TEAMSTER: End-to-end pipeline for generation, processing, and automated quantitative image analysis of 3D tumour spheroids for nanobiology

Three-dimensional (3D) tumour spheroids are widely used as physiologically relevant in vitro models to study tumour biology, therapeutic responses, and the distribution of drugs and nanomaterials. However, experimental workflows for spheroid-based studies remain highly heterogeneous, with limited standardization across spheroid generation, processing, and quantitative analysis, hindering reproducibility and accessibility. Here, we present TEAMSTER, an integrated, end-to-end pipeline for the generation, cryosectioning, immunostaining, and quantitative image analysis of tumour spheroids. The workflow combines optimized protocols for reproducible spheroid formation that minimize variability, a liquid nitrogen-free, colour-coded OCT embedding strategy improving spheroid localization during cryosectioning, standardized fixation and staining procedures compatible with multiplex fluorescence imaging, and a semi-automated, GUI-based CellProfiler pipeline enabling unbiased quantitative analysis without coding skills, machine learning, or dedicated computing hardware.

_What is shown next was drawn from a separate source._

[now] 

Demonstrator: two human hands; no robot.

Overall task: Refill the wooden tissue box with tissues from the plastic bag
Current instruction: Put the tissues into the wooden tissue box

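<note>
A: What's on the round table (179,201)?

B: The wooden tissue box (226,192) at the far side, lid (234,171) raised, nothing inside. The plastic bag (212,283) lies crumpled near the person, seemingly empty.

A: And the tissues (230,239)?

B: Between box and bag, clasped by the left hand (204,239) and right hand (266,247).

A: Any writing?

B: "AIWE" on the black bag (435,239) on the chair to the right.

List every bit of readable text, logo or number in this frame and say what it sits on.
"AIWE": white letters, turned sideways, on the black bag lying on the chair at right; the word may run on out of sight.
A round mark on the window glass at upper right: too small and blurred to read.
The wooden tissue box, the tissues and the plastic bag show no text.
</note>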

TEAMSTER is experimentally validated in two distinct tumour spheroid models treated with fluorescently labelled nanoconjugates. Quantitative performance metrics for spheroid preparation (intraplate and interplate coefficients of variation) and image segmentation benchmarking (Dice and IoU coefficients) support the robustness of single-cell-resolved measurements across cryosectioned spheroid models and imaging conditions. By prioritizing experimental robustness, standardization, and usability, TEAMSTER provides a practical methodological resource for reproducible quantitative spheroid-based studies in cancer biology and nanomedicine.